I’m always attracted by arising technologies and methodologies, hence why I decided to give it a shot and learn something about it. Furthermore, to let the knowledge settle, I decided to write this post to put down all the concepts I bumped into in this journey of mine.

Methodically organizing all the content may be useful for a quick review in the future, or hopefully serve someone else in need of a learning resource.

Enough talk for now, let’s start from the fundamentals!

What is a graph?

If you are reading this post, you’ll most likely already know what a graph is, so I won’t be long on this.

A graph is a structure G composed of nodes V, connected between them by edges E.

Example of graph

Nodes can have features, that better describe the node itself. For instance, if nodes represent people, their features could be age, sex, height, and more.

Edges between nodes represent relationships, namely two nodes are connected if they have a relationship (think of the concept of follows on Instagram), and they can be undirected, if the relationship is symmetric, or directed if the relationship is not symmetric.

As I said, I’m not going deeper on this, because it’s not in the scope of the article, yet I needed to introduce some terminology for the sake of the read.

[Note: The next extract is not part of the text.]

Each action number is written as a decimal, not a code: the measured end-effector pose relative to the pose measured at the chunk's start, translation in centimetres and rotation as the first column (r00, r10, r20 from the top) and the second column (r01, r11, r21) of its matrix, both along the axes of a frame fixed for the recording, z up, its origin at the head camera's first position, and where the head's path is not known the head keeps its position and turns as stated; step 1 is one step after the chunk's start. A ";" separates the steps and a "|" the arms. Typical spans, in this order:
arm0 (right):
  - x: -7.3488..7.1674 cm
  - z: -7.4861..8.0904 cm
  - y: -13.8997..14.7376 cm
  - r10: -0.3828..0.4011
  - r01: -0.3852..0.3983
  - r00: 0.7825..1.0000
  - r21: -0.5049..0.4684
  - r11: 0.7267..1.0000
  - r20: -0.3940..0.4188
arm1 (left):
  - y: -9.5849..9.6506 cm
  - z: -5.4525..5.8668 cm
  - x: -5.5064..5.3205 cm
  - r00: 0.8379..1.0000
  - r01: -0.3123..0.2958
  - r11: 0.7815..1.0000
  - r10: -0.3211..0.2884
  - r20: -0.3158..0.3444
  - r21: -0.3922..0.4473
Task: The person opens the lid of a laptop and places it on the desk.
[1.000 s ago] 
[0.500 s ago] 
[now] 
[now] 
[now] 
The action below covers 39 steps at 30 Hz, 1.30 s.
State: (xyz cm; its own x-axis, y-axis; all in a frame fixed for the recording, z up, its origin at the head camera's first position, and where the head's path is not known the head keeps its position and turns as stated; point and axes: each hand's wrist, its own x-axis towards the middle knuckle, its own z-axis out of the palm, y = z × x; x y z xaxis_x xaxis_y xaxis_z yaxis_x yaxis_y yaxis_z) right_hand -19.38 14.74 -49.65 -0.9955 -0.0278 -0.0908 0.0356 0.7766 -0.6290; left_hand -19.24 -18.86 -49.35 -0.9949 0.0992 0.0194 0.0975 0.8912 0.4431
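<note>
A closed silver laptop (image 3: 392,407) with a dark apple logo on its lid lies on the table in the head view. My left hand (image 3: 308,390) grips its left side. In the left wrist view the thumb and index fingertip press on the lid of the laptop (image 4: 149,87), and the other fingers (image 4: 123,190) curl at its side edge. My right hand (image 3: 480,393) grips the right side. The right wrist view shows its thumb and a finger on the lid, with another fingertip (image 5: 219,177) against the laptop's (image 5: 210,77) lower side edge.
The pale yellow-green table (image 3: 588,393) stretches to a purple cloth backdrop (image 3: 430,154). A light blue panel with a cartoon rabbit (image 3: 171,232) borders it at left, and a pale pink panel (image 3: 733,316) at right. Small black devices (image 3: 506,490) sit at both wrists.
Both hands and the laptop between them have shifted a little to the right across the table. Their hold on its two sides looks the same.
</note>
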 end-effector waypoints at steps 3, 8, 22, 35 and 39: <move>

Introduction to Graph Neural Networks

Given that graph structures are so abundant in our daily lives (social networks, maps, user-product interactions …), researchers started the hunt for a Deep Learning architecture capable of dealing with them. In the last 10 years of DL research, Convolutional Neural Networks became one of the most fortunate architectures, which work on a particular example of graphs: images.

Images can be thought of as a special case of graphs, where pixels represent nodes organized in a grid, and their greyscale/RGB value are their features.

An example of an image in form of a grid. Convolution works by aggregating the pixel values of a neighborhood.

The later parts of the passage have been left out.